> **Problem description**
Transcribe all data verbatim. Skip the pictures.
____ Data excerpt
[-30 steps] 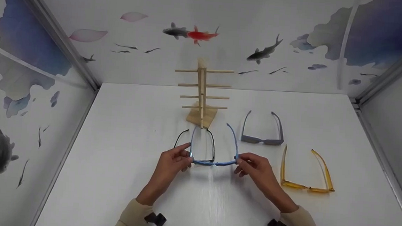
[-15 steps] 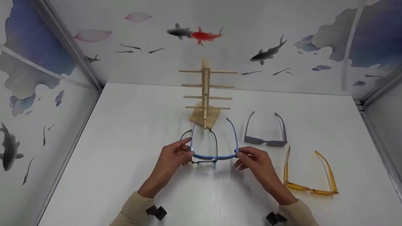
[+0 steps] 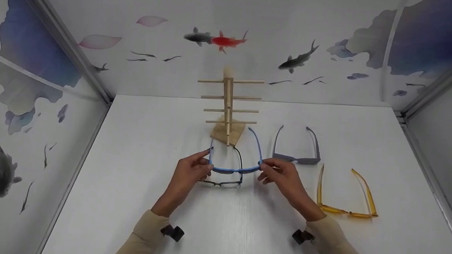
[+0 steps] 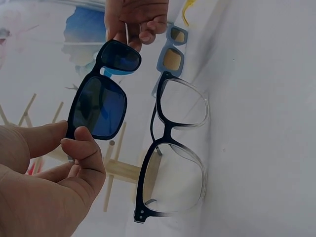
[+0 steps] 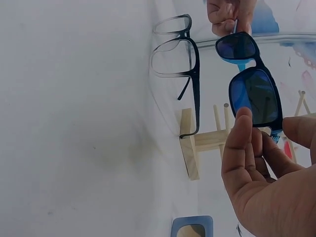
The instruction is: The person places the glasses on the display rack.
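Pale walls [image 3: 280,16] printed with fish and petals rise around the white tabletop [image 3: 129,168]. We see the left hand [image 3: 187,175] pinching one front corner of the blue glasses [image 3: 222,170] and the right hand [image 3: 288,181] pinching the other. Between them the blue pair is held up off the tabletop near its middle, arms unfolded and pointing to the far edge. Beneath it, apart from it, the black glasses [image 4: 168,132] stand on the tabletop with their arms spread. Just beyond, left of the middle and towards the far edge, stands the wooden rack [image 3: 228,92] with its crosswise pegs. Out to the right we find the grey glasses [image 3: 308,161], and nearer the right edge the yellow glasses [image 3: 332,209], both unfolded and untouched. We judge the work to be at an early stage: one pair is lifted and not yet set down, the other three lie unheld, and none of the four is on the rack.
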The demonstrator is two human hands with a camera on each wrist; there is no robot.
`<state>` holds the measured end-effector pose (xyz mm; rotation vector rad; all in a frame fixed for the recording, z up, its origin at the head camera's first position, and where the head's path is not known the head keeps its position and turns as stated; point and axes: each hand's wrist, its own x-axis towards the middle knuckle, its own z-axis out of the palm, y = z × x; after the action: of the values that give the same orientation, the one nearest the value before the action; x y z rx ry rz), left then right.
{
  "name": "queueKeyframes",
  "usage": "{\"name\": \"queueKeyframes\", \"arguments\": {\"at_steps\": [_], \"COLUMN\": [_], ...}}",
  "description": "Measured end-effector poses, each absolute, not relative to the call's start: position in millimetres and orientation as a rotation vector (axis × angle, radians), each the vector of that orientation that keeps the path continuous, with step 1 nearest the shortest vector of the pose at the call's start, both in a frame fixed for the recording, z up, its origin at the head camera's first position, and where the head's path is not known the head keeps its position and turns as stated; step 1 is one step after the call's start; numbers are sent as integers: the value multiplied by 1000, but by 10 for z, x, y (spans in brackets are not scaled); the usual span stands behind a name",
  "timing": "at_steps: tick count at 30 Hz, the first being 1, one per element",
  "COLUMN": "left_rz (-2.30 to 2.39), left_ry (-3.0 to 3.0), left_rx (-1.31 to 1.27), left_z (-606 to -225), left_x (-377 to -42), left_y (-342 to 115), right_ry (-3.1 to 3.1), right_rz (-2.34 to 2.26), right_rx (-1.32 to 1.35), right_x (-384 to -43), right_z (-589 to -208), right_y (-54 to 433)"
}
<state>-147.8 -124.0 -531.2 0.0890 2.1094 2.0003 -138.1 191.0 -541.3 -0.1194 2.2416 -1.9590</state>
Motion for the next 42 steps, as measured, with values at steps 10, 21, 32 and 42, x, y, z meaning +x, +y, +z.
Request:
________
> **Written answer**
[-30 steps] 
[-15 steps] 
[+0 steps] 
[+0 steps] 
[+0 steps] 
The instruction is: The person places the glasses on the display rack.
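Pale walls [image 3: 280,16] printed with fish and petals rise around the white tabletop [image 3: 129,168]. We see the left hand [image 3: 187,175] pinching one front corner of the blue glasses [image 3: 222,170] and the right hand [image 3: 288,181] pinching the other. Between them the blue pair is held up off the tabletop near its middle, arms unfolded and pointing to the far edge. Beneath it, apart from it, the black glasses [image 4: 168,132] stand on the tabletop with their arms spread. Just beyond, left of the middle and towards the far edge, stands the wooden rack [image 3: 228,92] with its crosswise pegs. Out to the right we find the grey glasses [image 3: 308,161], and nearer the right edge the yellow glasses [image 3: 332,209], both unfolded and untouched. We judge the work to be at an early stage: one pair is lifted and not yet set down, the other three lie unheld, and none of the four is on the rack.
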The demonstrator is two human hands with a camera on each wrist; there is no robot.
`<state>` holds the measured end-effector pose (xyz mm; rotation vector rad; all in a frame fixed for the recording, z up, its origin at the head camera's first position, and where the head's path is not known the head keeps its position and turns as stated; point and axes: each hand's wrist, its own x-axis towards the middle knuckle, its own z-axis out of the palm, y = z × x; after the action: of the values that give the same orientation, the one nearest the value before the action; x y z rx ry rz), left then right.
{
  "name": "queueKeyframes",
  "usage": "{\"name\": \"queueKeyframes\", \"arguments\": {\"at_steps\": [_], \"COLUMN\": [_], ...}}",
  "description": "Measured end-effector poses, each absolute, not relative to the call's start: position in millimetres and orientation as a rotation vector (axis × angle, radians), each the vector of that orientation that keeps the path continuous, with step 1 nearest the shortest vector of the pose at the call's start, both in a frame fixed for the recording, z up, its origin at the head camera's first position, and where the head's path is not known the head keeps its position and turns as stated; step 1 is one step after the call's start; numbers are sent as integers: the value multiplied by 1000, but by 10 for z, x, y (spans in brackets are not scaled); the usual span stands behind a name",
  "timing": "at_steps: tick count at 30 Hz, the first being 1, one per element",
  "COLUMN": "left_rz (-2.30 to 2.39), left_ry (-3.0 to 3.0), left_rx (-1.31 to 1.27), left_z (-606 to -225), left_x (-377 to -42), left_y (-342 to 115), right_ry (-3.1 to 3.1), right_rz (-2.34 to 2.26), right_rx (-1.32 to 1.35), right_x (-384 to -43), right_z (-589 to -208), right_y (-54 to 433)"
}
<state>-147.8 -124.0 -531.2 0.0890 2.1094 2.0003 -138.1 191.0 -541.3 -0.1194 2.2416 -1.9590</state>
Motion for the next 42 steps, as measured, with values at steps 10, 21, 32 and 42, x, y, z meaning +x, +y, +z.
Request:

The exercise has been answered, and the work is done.